There are various ways to look at Household Debt (total debt outstanding including mortgages, loans, credit cards and other debt) in the United States, we look at two today.

The first is debt servicing costs to disposable income which effectively is how much it costs to service household debt as a fraction of disposable (after tax) income. The second is household debt outstanding to disposable income which effectively is how much debt there is with respect to the same disposable (after tax) income measure.

 

Household debt servicing costs to disposable income

Under 10% of disposable income is used to service household debt. This is lower than the 13% before the financial crisis. By this measure, household debt is far more manageable than before the crisis.

US Household debt service payments to income upto Q3 2018

The primary reason is lower costs for servicing mortgages. Consumer debt (non-mortgage loans) servicing costs are lower than before the crisis but not as much as mortgage servicing costs. The main reason for lower debt servicing costs is lower interest rates. Rising interest rates could have an impact on debt servicing costs.

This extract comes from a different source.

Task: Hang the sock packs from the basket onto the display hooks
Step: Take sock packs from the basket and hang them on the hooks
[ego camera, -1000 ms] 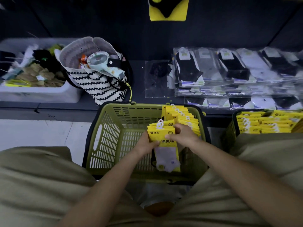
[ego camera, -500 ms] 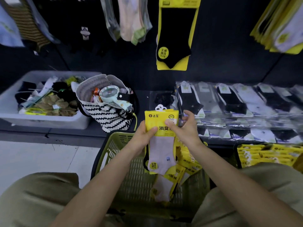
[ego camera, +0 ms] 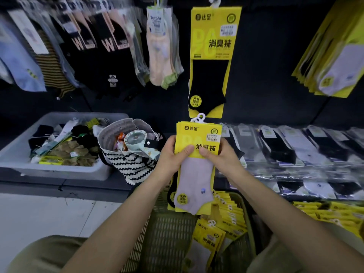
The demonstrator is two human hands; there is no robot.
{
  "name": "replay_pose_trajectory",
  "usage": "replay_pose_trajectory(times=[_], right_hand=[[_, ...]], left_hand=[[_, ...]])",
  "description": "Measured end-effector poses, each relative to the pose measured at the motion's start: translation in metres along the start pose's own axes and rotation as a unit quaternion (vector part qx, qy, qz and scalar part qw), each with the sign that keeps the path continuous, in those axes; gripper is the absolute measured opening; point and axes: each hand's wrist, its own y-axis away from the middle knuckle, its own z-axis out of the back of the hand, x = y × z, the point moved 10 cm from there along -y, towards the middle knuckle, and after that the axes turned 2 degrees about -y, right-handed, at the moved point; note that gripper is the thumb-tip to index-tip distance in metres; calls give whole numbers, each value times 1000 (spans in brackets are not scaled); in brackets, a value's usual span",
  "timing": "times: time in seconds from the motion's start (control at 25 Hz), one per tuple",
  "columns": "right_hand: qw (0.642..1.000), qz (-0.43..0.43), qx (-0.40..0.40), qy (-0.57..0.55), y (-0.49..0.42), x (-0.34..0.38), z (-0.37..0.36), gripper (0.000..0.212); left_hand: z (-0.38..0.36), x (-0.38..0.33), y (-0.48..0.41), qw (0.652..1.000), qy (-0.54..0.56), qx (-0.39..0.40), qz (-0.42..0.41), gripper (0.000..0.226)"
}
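Observation:
Both hands hold a small stack of yellow sock packs (ego camera: 197,174) with a pale pink sock in front and white hanger tabs on top. My left hand (ego camera: 171,154) grips the stack's left edge, thumb on the yellow card. My right hand (ego camera: 220,157) grips its right edge, thumb on the card too. The stack is raised above the green basket (ego camera: 169,233), where more yellow packs (ego camera: 226,217) lie. Just above the stack, a yellow pack with a black sock (ego camera: 213,62) hangs from a display hook (ego camera: 214,1) on the dark wall.
A striped tote bag (ego camera: 128,164) with a hand fan and a white bin (ego camera: 59,168) of loose socks sit on the ledge at left. Bagged socks (ego camera: 295,146) cover the shelf at right. More packs hang at upper left and upper right (ego camera: 334,56).
Both hands lifted the stack of packs out of the basket and up toward the hanging black-sock pack. My view tilted upward, so the wall display shows.

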Motion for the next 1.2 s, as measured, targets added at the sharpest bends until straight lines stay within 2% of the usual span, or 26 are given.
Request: replay_pose_trajectory(times=[0.12,0.28,0.44,0.56,0.64,0.76,1.0,1.2], right_hand=[[997,34,-63,-11,-19,44,18,31],[994,90,-59,-11,-33,93,24,13],[990,127,-64,-23,-45,131,29,9],[986,143,-81,-25,-60,160,34,4],[982,152,-110,-23,-72,181,41,4],[977,151,-150,-31,-88,204,52,5],[975,163,-151,2,-111,220,45,6],[976,153,-154,28,-128,216,37,10]], left_hand=[[1,-35,-13,999,1,-19,-45,40],[5,-69,-29,996,11,-41,-73,47],[10,-104,-50,991,-11,-61,-117,30],[24,-134,-67,982,-27,-117,-145,17],[34,-156,-76,976,-34,-142,-164,21],[53,-184,-79,966,-37,-176,-185,9],[75,-201,-77,957,-55,-192,-209,20],[77,-196,-78,958,-46,-194,-204,16]])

US Household mortgage debt service payments to income upto Q3 2018 US Household consumer debt service payments to income upto Q3 2018 US consumer mortgage debt service payments

 

Household debt outstanding to disposable income

This ratio is down from 1.35 from before the crisis to about 1 now. Household debt outstanding is growing far slower than disposable income which is good as it makes household debt more manageable.

US Household liabilities to income up to Q3 2018

 

Conclusion

By both measures, household debt in the United States is far more manageable than before the crisis.